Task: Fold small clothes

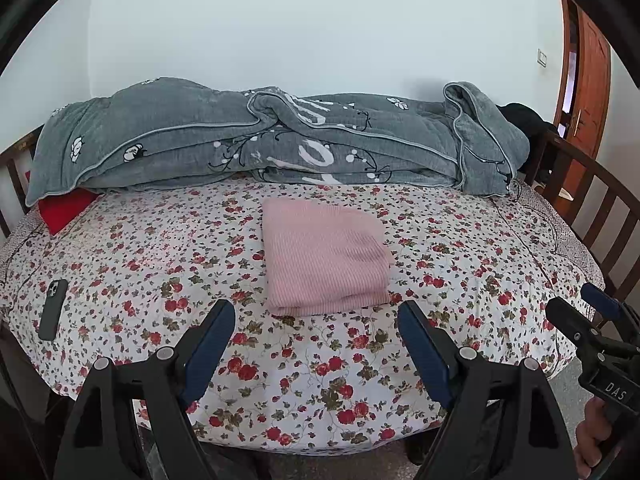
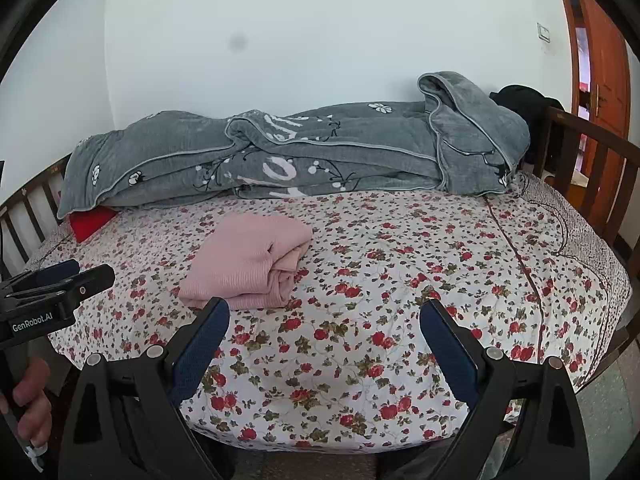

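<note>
A pink ribbed garment [image 1: 324, 256] lies folded into a compact rectangle on the floral bedsheet [image 1: 320, 380]; it also shows in the right wrist view [image 2: 248, 268], its layered edges facing right. My left gripper [image 1: 316, 316] is open and empty, held near the bed's front edge just short of the garment. My right gripper [image 2: 324, 316] is open and empty, to the right of the garment. The right gripper shows at the right edge of the left wrist view [image 1: 592, 312]; the left one shows at the left edge of the right wrist view [image 2: 64, 280].
A bunched grey blanket [image 1: 280, 140] lies along the wall side of the bed. A red item [image 1: 64, 210] pokes out under its left end. A dark phone [image 1: 53, 309] lies at the bed's left. Wooden rails [image 1: 592, 200] bound the bed; a door [image 1: 588, 76] stands at right.
</note>
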The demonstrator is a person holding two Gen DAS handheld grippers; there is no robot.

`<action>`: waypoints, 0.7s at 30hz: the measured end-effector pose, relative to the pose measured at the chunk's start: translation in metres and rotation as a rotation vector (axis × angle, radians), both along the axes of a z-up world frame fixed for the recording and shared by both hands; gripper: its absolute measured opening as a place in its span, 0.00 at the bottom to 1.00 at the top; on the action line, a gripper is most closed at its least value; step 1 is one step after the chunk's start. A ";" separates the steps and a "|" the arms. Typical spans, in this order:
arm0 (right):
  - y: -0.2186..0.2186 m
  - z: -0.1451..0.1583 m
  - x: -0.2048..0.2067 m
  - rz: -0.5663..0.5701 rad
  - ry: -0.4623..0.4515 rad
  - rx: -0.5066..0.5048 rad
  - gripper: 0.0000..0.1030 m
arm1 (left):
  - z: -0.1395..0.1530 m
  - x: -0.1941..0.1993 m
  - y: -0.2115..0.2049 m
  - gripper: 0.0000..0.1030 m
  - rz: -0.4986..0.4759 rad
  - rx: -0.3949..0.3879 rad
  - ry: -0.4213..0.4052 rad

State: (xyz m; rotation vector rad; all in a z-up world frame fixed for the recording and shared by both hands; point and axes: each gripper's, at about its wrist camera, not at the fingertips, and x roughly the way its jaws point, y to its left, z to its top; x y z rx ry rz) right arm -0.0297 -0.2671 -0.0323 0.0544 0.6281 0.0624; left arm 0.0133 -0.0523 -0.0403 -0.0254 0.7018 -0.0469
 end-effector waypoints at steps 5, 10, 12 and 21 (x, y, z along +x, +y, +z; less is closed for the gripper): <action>0.000 0.001 -0.001 -0.005 -0.003 -0.002 0.92 | 0.000 0.000 0.000 0.80 0.001 0.001 -0.001; -0.001 0.001 -0.001 -0.006 -0.003 -0.002 0.92 | 0.002 0.000 0.001 0.80 0.003 -0.001 -0.002; -0.001 0.001 -0.001 -0.004 -0.004 0.001 0.92 | 0.002 0.000 0.001 0.80 0.002 -0.003 -0.003; 0.000 0.002 -0.002 -0.007 -0.003 0.001 0.92 | 0.001 0.000 0.002 0.80 0.004 -0.003 -0.002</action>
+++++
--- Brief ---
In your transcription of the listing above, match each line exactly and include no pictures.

--- Answer to this problem ---
Task: Fold small clothes


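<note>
A pink ribbed garment [image 1: 324, 256] lies folded into a compact rectangle on the floral bedsheet [image 1: 320, 380]; it also shows in the right wrist view [image 2: 248, 268], its layered edges facing right. My left gripper [image 1: 316, 316] is open and empty, held near the bed's front edge just short of the garment. My right gripper [image 2: 324, 316] is open and empty, to the right of the garment. The right gripper shows at the right edge of the left wrist view [image 1: 592, 312]; the left one shows at the left edge of the right wrist view [image 2: 64, 280].
A bunched grey blanket [image 1: 280, 140] lies along the wall side of the bed. A red item [image 1: 64, 210] pokes out under its left end. A dark phone [image 1: 53, 309] lies at the bed's left. Wooden rails [image 1: 592, 200] bound the bed; a door [image 1: 588, 76] stands at right.
</note>
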The demonstrator is a person holding two Gen DAS handheld grippers; there is no robot.

`<action>`: waypoints, 0.7s at 30hz: the measured end-effector pose, relative to the pose measured at the chunk's start: translation in metres and rotation as a rotation vector (axis × angle, radians), both along the axes of a z-up world frame fixed for the recording and shared by both hands; gripper: its absolute measured opening as a place in its span, 0.00 at the bottom to 1.00 at the top; on the action line, a gripper is most closed at its least value; step 1 is one step after the chunk's start. A ";" separates the steps and a "|" the arms. Typical spans, in this order:
arm0 (right):
  - y: -0.2186..0.2186 m
  - z: -0.1451..0.1583 m
  - x: -0.2048..0.2067 m
  - rz: -0.5663..0.5701 rad
  - ry: -0.4623..0.4515 rad
  - rx: -0.5066..0.5048 rad
  - gripper: 0.0000..0.1030 m
arm1 (left):
  - z: -0.1395..0.1530 m
  - x: -0.1941..0.1993 m
  - y: -0.2115..0.2049 m
  - gripper: 0.0000..0.1030 m
  - rz: -0.4986..0.4759 rad
  - rx: -0.3949..0.3879 rad
  - ry: -0.4213..0.4052 rad

State: (xyz m; rotation vector rad; all in a z-up world frame fixed for the recording and shared by both hands; point and axes: each gripper's, at about its wrist camera, not at the fingertips, and x roughly the way its jaws point, y to its left, z to its top; x y z rx ry rz) right arm -0.0297 -0.2671 -0.0323 0.0544 0.6281 0.0624; left arm 0.0133 -0.0523 -0.0403 -0.0254 0.7018 -0.0469
 end-effector waypoints at steps 5, 10, 12 and 21 (x, y, z along +x, +y, +z; less is closed for the gripper): <action>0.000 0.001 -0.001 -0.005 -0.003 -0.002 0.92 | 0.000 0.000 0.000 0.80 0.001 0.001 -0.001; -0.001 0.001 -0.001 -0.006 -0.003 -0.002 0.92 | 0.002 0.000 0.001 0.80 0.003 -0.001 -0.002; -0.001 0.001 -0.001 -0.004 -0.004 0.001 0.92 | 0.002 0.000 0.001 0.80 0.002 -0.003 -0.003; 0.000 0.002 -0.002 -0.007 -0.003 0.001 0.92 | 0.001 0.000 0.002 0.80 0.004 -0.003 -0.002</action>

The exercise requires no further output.